Bowen called the key witness a “self-confessed pathological liar” and said the Perry Bay evidence had been contaminated with items from Cassada Gardens to manufacture a connection. “… this case is intentionally weak because the real evidence would lead to the real perpetrator,” he told the jury.
He also noted that an Assistant Commissioner of Police had been receiving updates from the key witness throughout the investigation, yet Christian had never been placed under protection.
“When the protector becomes a predator, from whence are we going to be protected?” Bowen asked.

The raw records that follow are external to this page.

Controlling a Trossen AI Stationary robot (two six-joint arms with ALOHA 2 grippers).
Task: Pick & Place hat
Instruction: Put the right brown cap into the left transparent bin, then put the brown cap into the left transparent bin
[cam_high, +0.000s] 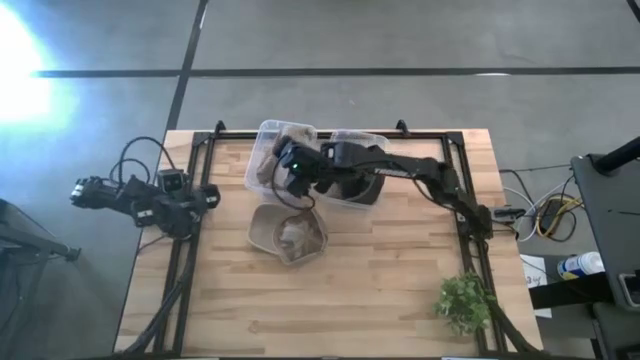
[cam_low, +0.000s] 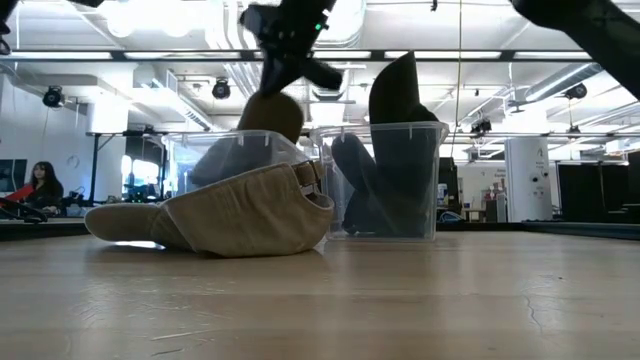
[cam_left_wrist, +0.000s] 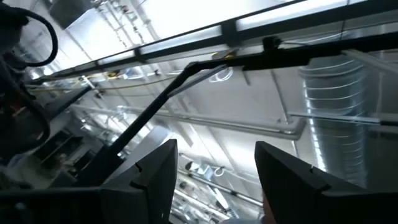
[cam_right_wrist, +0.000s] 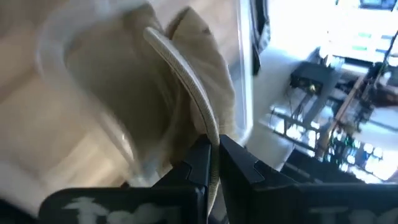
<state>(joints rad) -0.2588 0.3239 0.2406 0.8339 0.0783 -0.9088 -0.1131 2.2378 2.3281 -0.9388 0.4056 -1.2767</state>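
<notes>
Right arm: stretched across the table's far side, right gripper (cam_high: 291, 172) raised over the clear bin (cam_high: 262, 152).
Right grip: fingers (cam_right_wrist: 200, 163) pinched on the brim of a tan hat (cam_right_wrist: 189, 93), held up.
Second hat (cam_high: 289, 233): laid on the wooden table (cam_high: 380, 280), just before the bins.
Left arm: parked at the table's left edge, left gripper (cam_left_wrist: 214, 177) spread, nothing held.
Room: potted plant (cam_high: 463, 301) at the near right corner; a person (cam_low: 36, 185) seated far off.

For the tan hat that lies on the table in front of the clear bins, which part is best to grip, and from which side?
Probably the brim of the tan hat on the table: it is thin and juts sideways in the low view, so two fingers can pinch it from above. The right gripper holds another tan hat by its thin edge this way. The crown is soft and rounded.
</notes>
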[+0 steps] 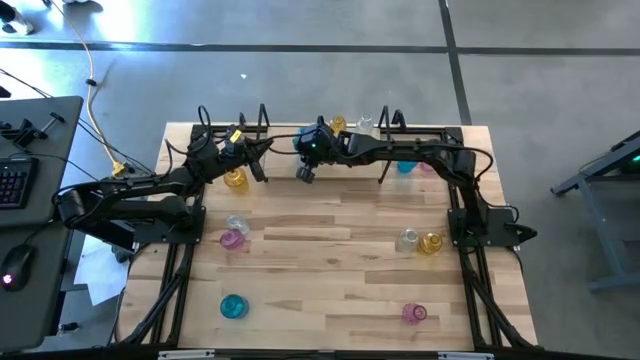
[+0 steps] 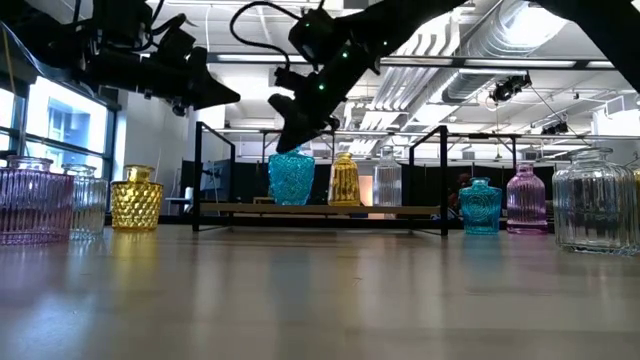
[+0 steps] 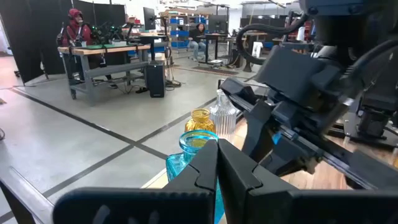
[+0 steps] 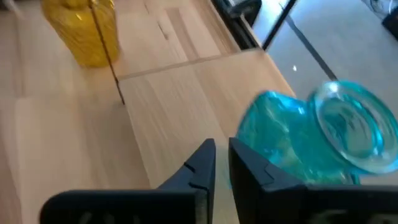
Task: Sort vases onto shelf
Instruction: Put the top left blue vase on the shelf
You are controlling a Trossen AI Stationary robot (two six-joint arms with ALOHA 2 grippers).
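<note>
The black shelf [image 2: 320, 209] stands at the table's far edge and carries a teal vase [image 2: 291, 178], a yellow vase [image 2: 344, 180] and a clear vase [image 2: 387, 183], all upright. My right gripper [image 2: 288, 128] hangs just above the teal vase [image 4: 323, 134], slanting down beside its neck. Its fingers [image 4: 222, 158] are all but shut and hold nothing. My left gripper [image 1: 255, 152] hovers near the shelf's left end, shut and empty [image 3: 217, 155]. Another yellow vase [image 1: 236, 180] stands on the table under it. My right gripper stands close beside the teal vase's shoulder [image 4: 258, 149], coming down at a slant from above. Whether the outer side of one finger touches the glass cannot be told. The vase stands upright on the shelf.
Other vases stand on the table: teal [image 1: 405, 167] and pink [image 1: 428, 165] near the shelf's right end, clear [image 1: 237, 225] and pink [image 1: 232, 240] on the left, clear [image 1: 407, 240] and yellow [image 1: 431, 243] on the right, teal [image 1: 233, 306] and pink [image 1: 414, 314] near the front.
</note>
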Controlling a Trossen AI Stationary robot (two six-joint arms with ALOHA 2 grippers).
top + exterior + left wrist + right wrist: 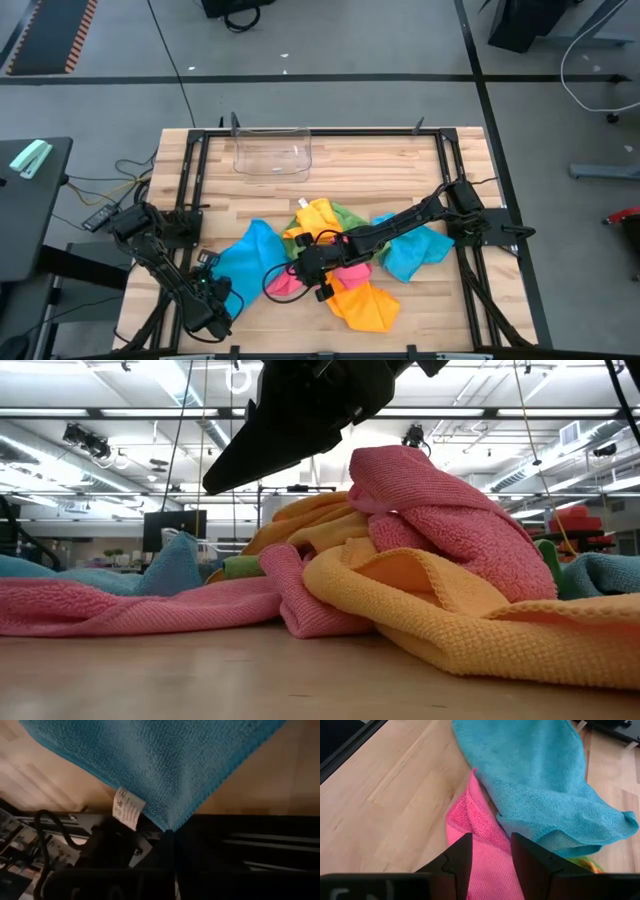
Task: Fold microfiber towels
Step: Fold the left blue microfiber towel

Closing his address, Bowen told the jury they could not convict unless the evidence made them feel sure, and called on them to do the right thing. He specifically addressed individual jurors by number, commending their attentiveness and urging them to carefully consider all of the evidence, including the demeanour of those who testified.
All three defence attorneys maintained throughout the trial that the driver and others were the true perpetrators and had falsely implicated the accused.
The trial has been presided over by Justice Rajiv Persaud. The Crown has been led by DPP Clement Joseph and Crown Counsel Curtis Cornelius. Bully is represented by Michael Archibald, Thomas by Sherfield Bowen, and Harrigan by Wendel Alexander. The judge is expected to sum up the case before the jury retires to deliberate on Monday.